I have noticed a plethora of social media memes and posts created to sum people up in a single concise, pithy sentence. To some point, these bits often have merit. In fact, recently I had an incident meeting a person for the first time. Her manner of speaking was definitely off putting; it was the literal words she was saying and the tone in which she expressed them. She did not want me around. She made herself inexplicably clear: I was not welcome.
As much as I would love to judge this and assume this is her demeanor all the time, I can’t. Maybe there is something about me that made her pass premature judgement on me. Maybe it was a very stressful day, and my presence unearthed her. Maybe she doesn’t like people with long straight hair. Who knows?
All I know is that there are some people out there who think the world of her. So based on that, I will give her grace. This is where those blanketed posts come uncovered.

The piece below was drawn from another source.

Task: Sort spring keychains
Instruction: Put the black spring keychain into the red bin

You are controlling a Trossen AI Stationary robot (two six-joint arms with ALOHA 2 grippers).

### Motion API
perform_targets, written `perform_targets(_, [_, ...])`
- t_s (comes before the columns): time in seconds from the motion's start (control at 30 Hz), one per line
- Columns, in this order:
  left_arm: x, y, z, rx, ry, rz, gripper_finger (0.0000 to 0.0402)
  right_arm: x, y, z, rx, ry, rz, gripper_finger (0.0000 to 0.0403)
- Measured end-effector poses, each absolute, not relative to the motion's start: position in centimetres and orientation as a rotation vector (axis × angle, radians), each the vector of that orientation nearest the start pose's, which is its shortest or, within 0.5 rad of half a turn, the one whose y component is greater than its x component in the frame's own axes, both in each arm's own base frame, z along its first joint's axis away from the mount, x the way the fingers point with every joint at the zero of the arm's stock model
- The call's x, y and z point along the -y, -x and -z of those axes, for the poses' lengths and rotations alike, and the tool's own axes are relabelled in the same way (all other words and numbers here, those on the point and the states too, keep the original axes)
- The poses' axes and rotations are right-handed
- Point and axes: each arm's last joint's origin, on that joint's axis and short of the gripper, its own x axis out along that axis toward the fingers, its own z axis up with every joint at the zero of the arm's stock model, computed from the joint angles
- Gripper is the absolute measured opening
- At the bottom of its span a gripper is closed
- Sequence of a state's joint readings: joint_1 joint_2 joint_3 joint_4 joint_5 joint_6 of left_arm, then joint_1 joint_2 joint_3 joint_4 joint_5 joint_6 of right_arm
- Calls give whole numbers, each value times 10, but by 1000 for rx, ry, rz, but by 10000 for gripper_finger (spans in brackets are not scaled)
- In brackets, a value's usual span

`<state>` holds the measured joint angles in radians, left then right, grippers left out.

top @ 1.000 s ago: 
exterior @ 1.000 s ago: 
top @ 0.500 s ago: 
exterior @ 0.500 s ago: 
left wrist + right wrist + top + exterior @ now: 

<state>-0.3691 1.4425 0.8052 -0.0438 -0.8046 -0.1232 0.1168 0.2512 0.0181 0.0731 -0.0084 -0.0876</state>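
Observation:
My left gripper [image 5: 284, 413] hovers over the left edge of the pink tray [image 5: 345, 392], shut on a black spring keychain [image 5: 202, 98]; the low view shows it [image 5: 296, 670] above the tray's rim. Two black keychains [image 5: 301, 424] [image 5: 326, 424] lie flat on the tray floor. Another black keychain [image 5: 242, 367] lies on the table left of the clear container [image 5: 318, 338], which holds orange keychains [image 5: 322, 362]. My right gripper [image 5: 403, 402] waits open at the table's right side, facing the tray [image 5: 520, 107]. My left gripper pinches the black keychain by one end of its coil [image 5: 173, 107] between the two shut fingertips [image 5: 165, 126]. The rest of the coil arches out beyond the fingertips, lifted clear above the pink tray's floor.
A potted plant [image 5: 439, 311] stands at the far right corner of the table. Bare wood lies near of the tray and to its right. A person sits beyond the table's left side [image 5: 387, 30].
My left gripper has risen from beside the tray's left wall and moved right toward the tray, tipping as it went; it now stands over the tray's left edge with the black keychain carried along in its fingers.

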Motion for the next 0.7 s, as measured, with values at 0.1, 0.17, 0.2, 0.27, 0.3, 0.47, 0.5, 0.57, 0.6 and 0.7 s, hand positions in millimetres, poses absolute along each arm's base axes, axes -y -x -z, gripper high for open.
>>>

Pay attention to how people talk about others, and how they treat people around them. Do they say please and thank you? Do they speak about their friends with a glow in their eyes? Or a true sadness when things are not going well? Are their smiles genuine? Are they friendly when interacting with others?
If the answers above aren’t so good, ask yourself why? There are those who are inherently not the most pleasant people. People who are insecure show their insecurities through egotism or shyness.
I suggest keeping an open mind and extending grace as much as possible. People grow and change. One moment, one interaction, one situation should not sum up their entire existence.
Of course, this does not mean you should be a doormat. It does, however, mean to dive a little deeper to find some understanding. You can still move on from the relationship. But if questionable personality arrives at your doorway again, your kindness today will make it easier and more fulfilling to give a little grace tomorrow. You’ll just be more eyes wide open with them.